Pubdate: Sat, 19 Mar 2016
Source: Globe and Mail (Canada)
Copyright: 2016 The Globe and Mail Company
Contact:  http://www.theglobeandmail.com/
Details: http://www.mapinc.org/media/168
Author: Jill Mahoney

NEIGHBOURS READY TO ACCEPT INJECTION SITES

Many residents and business owners see such supervised programs as a 
pragmatic response to long-standing community realities

In the alley behind Dave Osborne's hair salon, there's a filthy 
alcove with a locked gate that does little to stop drug addicts from 
grabbing a bit of privacy.

Mr. Osborne worries about what goes on in there - not about whether 
people do drugs, because it's clear they do. His fear is that someone 
will overdose.

"If something happens in there and then nobody sees or knows or hears 
about it, somebody's going to die," he said, standing in his garage 
off the graffiti-covered laneway near Queen Street West and Bathurst 
Street in downtown Toronto.

The closet-sized nook, with its scalable chain-link fencing, is a 
popular spot among drug users drawn to the free supply of clean 
needles at the community health centre across the alley. On a recent 
visit, a used syringe was visible among trash strewn on the ground.

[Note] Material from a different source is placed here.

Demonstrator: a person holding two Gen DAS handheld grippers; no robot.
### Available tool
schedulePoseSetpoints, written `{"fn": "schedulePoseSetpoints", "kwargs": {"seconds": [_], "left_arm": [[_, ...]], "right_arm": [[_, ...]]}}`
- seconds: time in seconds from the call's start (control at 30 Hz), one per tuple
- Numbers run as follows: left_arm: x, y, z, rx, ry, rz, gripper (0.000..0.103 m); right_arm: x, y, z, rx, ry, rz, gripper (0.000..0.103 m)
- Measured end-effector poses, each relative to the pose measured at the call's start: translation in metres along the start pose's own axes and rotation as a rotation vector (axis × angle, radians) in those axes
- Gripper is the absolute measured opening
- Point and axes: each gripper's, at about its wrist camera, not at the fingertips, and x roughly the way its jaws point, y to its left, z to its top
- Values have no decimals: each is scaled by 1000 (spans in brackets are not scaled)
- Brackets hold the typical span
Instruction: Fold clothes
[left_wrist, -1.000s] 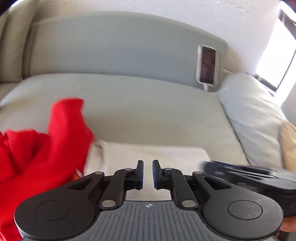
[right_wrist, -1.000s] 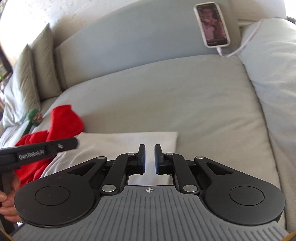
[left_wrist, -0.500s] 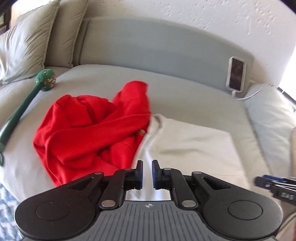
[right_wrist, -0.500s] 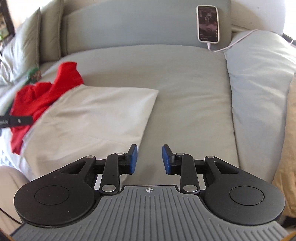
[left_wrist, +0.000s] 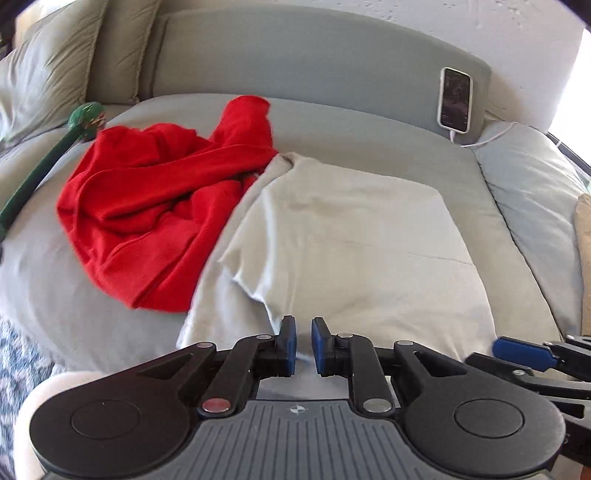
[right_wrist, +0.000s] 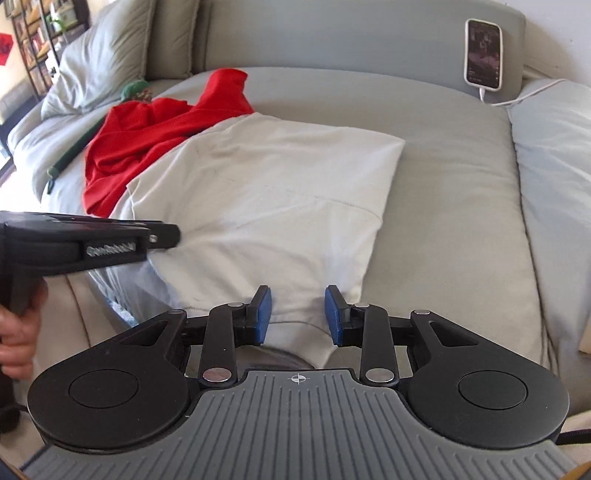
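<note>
I have just pulled both grippers back to the near edge of the white shirt (right_wrist: 266, 192) on the sofa (right_wrist: 443, 155), my right gripper (right_wrist: 297, 314) spread wider, my left gripper (left_wrist: 299, 341) slightly parted, both empty, so that fold looks done and the red sweater (left_wrist: 162, 206) beside the white shirt waits.

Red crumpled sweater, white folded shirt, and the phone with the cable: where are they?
red crumpled sweater (left_wrist: 155, 206), left wrist view, middle of the bunched fabric
white folded shirt (right_wrist: 266, 192), right wrist view, flat top
phone (right_wrist: 483, 53), right wrist view, its dark screen
</note>
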Motion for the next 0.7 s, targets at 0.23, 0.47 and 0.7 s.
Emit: {"fn": "schedulePoseSetpoints", "kwargs": {"seconds": [0.23,0.47,0.7], "left_arm": [[-43,42,1,-183,-116,15,41],[-30,43,19,-133,-94,-29,77],[-9,51,30,-160,-30,-109,84]], "right_arm": [[-23,-56,-20,386,33,149,42],[-23,-75,-23,589,13,250,53],[-6,-95,-23,741,0,343,88]]}}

Under a plan proposed by Medical Officer of Health David McKeown, the 
nearby Queen West-Central Toronto Community Health Centre could soon 
become one of three downtown clinics in the city to allow addicts to 
inject illegal drugs under the supervision of nurses. The others are 
inside a clinic known as The Works opposite Yonge-Dundas Square and 
the South Riverdale Community Health Centre in Leslieville, in the east end.

Since it was announced earlier this week, the controversial idea - 
there are currently only two supervised injection sites in Canada, 
both in Vancouver - has been largely been met with resigned 
acceptance in the Queen West neighbourhood. The proposal goes before 
the city's Board of Health on Monday, the first of several approval processes.

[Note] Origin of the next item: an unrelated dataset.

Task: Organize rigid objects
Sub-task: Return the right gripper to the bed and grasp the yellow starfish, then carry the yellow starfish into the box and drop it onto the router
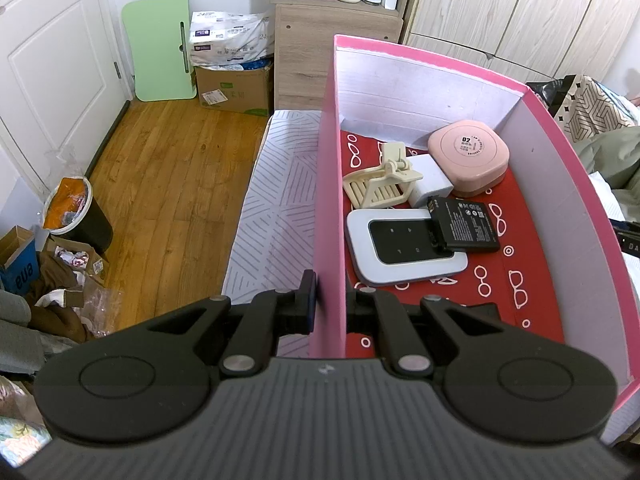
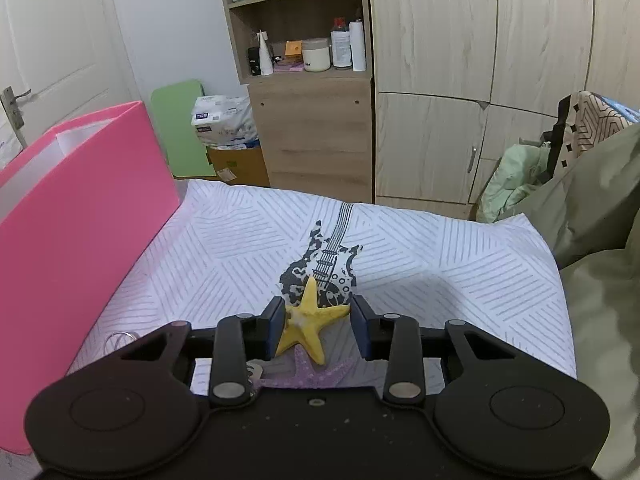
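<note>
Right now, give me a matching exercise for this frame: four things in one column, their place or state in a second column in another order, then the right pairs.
Things:
1. yellow starfish
2. black battery
3. purple starfish
4. pink box

Places or states:
A. its wall is clamped by the left gripper
B. lying partly on the white device inside the box
C. between the fingers of the right gripper
D. on the bedsheet, partly under another starfish

Pairs: 1-C, 2-B, 3-D, 4-A
</note>
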`<state>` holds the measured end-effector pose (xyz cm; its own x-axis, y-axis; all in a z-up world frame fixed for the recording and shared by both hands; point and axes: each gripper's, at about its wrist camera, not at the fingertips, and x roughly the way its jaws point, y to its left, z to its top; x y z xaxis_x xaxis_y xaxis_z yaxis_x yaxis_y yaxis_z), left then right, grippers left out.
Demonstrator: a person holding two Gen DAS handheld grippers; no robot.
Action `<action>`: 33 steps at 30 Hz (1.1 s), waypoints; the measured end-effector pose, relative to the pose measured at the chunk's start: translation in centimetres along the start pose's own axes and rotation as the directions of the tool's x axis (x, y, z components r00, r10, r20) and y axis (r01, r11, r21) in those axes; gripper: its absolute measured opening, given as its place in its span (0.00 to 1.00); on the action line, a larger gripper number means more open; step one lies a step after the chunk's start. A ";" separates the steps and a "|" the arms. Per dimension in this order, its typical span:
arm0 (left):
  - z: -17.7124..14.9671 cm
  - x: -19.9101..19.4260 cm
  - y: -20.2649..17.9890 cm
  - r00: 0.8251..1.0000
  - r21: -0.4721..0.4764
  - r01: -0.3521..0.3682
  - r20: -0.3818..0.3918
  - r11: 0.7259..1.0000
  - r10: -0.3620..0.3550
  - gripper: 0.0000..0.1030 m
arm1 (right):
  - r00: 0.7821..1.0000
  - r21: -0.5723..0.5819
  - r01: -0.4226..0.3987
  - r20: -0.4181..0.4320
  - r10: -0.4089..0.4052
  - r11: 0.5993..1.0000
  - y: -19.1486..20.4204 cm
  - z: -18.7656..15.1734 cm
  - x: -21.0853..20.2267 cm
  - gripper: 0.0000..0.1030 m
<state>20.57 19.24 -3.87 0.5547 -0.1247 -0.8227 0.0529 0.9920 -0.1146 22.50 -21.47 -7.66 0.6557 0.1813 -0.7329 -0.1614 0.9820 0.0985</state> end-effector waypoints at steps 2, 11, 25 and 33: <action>0.0 0.0 0.0 1.000 0.000 0.001 0.001 1.000 -0.001 0.07 | 1.000 0.029 -0.021 0.001 0.021 0.999 -0.3 0.0 -0.1 0.40; 0.0 0.0 0.0 1.000 -0.001 0.001 0.001 1.000 -0.001 0.07 | 0.997 0.095 -0.082 0.013 0.081 0.992 -0.9 0.4 -0.7 0.40; -0.1 0.0 0.0 1.000 0.002 0.001 0.003 1.000 -0.001 0.07 | 0.961 -0.081 -0.257 0.084 0.263 0.963 4.0 5.1 -6.4 0.40; -0.1 -0.2 0.1 1.000 -0.004 -0.002 0.010 1.000 0.002 0.07 | 0.863 -0.299 -0.503 -0.131 0.487 0.811 13.4 9.5 -4.9 0.40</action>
<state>20.43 19.36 -3.76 0.5629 -0.1227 -0.8173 0.0489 0.9921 -0.1153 24.16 -8.64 3.66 0.3910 0.6281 -0.6727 -0.6815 0.6888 0.2470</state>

Many residents and business owners, including Mr. Osborne, see a 
supervised injection site as a pragmatic response to the area's 
long-standing drug problem, a facility that would help reduce the 
risk to everyone - from curbing the number of dirty needles in public 
spaces to increasing safety for addicts.

The board of the West Queen West Business Improvement Area is even 
considering endorsing the plan, executive director Rob Sysak said. 
"The needles are there and my members have to sweep them up, clean 
them up from the laneways and in the bathrooms, so a lot of them are 
hoping that this will stop that," he said.

Unlike in Vancouver, where the city's main supervised injection site 
is in the downtrodden Downtown Eastside, the area near the Queen 
West-Central Toronto Community Health Centre is a vibrant urban 
neighbourhood proclaimed by Vogue magazine as one of the world's 
coolest. Trendy home-furnishing stores and ethnic restaurants 
co-exist with a drop-in centre for homeless people, and the area's 
artists, professionals and drug users generally tolerate one another. 
On a rainy day this week, a man clearly under the influence stumbled 
down the sidewalk past a mother pushing her baby in a stroller and 
professionals absorbed in their phones.

But living or working in this area means encountering ever-present 
reminders of illegal drug use - discarded needles, tiny baggies, 
addicts passed out on the sidewalk.

Mr. Osborne, who co-owns The Loft-Toronto hair salon, regularly scans 
the pavement behind his business for dirty syringes, fearful that his 
two dogs will step on them, and usually finds a couple each week. 
Workers at a nearby Starbucks and Tim Hortons say they are on guard 
when emptying the garbage cans in the washrooms, where people 
sometimes shoot up and leave their needles behind.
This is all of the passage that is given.